The dollar rebounded against the euro Wednesday as U.S. stocks extended gains and shrugged off a report showing tame reading on U.S. consumer prices in April.
Analysts said news that U.S. consumer prices rose 0.2 percent in April, less than the 0.3 percent gain Wall Street analysts expected, did not change market perceptions that the Federal Reserve's interest rate cutting-campaign was almost over.
The consumer price index rose 0.3 percent in March.
"The direct nominal rate implications are dollar negative, and that is the way the market has traded off this number," said Alan Raskin, chief international strategist at RBS Greenwich Capital in Greenwich, Connecticut.
"However, I do not think that this reaction will be sustained, not least because it is hard to make the case that having a central bank with greater freedom to respond to growth weakness is ultimately negative for the currency."
The euro was last trading down against the dollar, pulling back from earlier lows at $1.5397. Earlier, it rose to a session high of $1.5486.

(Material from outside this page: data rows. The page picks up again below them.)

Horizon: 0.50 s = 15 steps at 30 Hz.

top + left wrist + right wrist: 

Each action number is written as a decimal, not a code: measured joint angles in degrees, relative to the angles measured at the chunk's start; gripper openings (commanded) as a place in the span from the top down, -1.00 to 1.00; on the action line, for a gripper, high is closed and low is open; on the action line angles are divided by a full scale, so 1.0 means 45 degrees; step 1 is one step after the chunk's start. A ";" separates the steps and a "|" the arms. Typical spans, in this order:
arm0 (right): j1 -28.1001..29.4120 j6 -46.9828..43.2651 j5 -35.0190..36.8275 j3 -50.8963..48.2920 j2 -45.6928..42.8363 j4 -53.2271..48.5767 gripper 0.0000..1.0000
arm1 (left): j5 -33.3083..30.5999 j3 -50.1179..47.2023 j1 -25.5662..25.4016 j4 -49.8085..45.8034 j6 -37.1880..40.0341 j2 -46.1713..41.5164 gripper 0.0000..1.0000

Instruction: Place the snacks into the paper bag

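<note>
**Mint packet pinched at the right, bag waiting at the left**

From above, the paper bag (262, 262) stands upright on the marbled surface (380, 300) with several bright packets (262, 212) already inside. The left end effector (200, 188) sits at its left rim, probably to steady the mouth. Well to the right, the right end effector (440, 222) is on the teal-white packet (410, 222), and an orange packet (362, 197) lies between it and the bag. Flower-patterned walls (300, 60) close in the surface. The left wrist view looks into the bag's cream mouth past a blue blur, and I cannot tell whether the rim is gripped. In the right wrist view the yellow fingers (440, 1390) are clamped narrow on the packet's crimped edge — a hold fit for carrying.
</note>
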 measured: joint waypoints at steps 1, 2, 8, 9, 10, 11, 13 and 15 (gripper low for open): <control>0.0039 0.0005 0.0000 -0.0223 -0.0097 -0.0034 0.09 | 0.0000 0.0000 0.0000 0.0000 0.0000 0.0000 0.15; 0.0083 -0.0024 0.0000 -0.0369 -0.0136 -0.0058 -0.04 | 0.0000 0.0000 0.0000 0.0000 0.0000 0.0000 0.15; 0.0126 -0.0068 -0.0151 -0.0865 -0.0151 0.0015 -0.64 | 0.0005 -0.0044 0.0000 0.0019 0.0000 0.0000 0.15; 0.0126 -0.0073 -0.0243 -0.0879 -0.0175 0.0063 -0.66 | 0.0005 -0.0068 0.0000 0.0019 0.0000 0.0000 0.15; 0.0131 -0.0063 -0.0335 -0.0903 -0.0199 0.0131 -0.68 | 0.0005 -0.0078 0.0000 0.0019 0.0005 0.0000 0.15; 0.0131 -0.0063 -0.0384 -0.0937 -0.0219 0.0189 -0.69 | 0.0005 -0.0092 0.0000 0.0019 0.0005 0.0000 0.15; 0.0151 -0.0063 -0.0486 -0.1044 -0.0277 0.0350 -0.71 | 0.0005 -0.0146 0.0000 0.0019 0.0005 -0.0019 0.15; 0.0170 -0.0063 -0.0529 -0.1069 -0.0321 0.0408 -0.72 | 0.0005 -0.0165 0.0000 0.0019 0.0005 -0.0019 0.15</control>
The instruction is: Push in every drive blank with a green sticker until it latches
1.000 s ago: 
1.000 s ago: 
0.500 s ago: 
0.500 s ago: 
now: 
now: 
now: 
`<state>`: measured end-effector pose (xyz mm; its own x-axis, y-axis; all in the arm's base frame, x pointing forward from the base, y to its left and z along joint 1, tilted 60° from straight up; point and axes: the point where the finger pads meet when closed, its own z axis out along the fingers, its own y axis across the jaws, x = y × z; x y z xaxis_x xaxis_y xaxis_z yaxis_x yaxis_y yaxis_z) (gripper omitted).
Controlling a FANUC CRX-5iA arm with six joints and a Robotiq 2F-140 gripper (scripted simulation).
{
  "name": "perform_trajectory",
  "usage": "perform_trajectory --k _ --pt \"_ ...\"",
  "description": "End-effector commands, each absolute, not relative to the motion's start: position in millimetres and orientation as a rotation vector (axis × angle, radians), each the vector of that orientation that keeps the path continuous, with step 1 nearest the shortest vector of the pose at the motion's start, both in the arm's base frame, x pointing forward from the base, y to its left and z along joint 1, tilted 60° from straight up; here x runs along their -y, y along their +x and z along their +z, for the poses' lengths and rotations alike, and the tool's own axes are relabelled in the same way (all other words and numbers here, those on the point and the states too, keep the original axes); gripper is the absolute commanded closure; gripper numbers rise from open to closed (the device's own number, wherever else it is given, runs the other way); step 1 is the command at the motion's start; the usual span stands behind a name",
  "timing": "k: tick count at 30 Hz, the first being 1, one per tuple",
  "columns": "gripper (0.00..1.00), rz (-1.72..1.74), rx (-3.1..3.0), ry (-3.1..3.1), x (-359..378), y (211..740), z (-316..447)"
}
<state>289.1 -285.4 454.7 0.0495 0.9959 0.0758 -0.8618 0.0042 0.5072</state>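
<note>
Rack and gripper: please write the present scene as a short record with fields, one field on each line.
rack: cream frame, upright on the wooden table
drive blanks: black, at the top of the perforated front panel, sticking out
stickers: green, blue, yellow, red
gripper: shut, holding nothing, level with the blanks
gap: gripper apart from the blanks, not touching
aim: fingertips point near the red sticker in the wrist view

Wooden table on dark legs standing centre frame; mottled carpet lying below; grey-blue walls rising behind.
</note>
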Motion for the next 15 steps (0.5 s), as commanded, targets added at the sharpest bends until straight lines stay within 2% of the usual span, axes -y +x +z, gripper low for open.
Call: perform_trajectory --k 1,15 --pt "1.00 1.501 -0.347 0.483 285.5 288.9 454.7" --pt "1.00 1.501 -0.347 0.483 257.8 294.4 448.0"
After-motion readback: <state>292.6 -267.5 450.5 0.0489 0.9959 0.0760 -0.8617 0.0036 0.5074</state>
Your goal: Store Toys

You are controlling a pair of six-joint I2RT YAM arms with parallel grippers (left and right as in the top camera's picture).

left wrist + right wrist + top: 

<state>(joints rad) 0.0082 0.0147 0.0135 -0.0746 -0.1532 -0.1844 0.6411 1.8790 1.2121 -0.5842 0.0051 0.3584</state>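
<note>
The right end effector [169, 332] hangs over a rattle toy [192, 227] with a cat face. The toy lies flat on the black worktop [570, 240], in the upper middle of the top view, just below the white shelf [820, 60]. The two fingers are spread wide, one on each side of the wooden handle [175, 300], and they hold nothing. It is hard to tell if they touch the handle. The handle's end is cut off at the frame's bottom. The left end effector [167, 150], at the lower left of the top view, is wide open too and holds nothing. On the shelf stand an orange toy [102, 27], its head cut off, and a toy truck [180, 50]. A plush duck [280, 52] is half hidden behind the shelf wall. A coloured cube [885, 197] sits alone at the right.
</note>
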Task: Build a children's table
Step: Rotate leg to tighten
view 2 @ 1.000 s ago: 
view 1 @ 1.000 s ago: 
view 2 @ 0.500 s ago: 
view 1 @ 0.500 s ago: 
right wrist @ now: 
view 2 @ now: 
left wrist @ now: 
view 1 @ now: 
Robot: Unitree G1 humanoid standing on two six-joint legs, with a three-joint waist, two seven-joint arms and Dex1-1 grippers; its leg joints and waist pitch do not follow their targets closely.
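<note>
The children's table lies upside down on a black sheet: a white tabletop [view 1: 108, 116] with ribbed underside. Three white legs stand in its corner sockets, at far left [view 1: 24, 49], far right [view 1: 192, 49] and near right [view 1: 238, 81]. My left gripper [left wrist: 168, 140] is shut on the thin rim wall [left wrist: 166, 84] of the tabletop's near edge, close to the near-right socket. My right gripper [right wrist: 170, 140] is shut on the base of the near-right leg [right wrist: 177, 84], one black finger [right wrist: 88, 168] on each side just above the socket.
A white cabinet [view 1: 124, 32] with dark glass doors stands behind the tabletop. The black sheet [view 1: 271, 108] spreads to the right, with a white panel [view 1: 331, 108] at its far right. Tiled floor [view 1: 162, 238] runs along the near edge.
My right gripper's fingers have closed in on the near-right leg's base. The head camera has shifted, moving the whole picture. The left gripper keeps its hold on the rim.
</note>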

The dollar trimmed gains versus the yen and was last trading higher against the Japanese currency after touching a peak of 105.44 yen in overnight trade.
Speculation the Fed is done with cutting borrowing costs, having slashed its key lending rate by 325 basis points to 2 percent since mid-September, has supported the dollar and analysts said this view had not changed.
U.S. interest rate futures showed the market has begun to price in the possibility that the Fed may even raise borrowing costs at the end of the year, pushing Treasury yields higher and boosting the appeal of U.S. debt.
"The data is not going to add to the scenario already engrained in the market...that we are done cutting rates," said Marc Chandler, senior currency strategist at Brown Brothers Harriman in New York.
"The euro is carving out a top. We ran out of steam earlier this week at 1.5570. It looks like we are having a broadly sideways move to the euro. We need to get 1.5570 in order to signal a move to 1.57."
Sterling slumped to a near three-month low against the dollar after the Bank of England, in its quarterly inflation report, said British prices would shoot up this year, which many believe may delay interest rate cuts.
If British inflation continues to heat up, this will have a negative impact on the broader economy while keeping the central bank wary of cutting rates, which often promotes growth.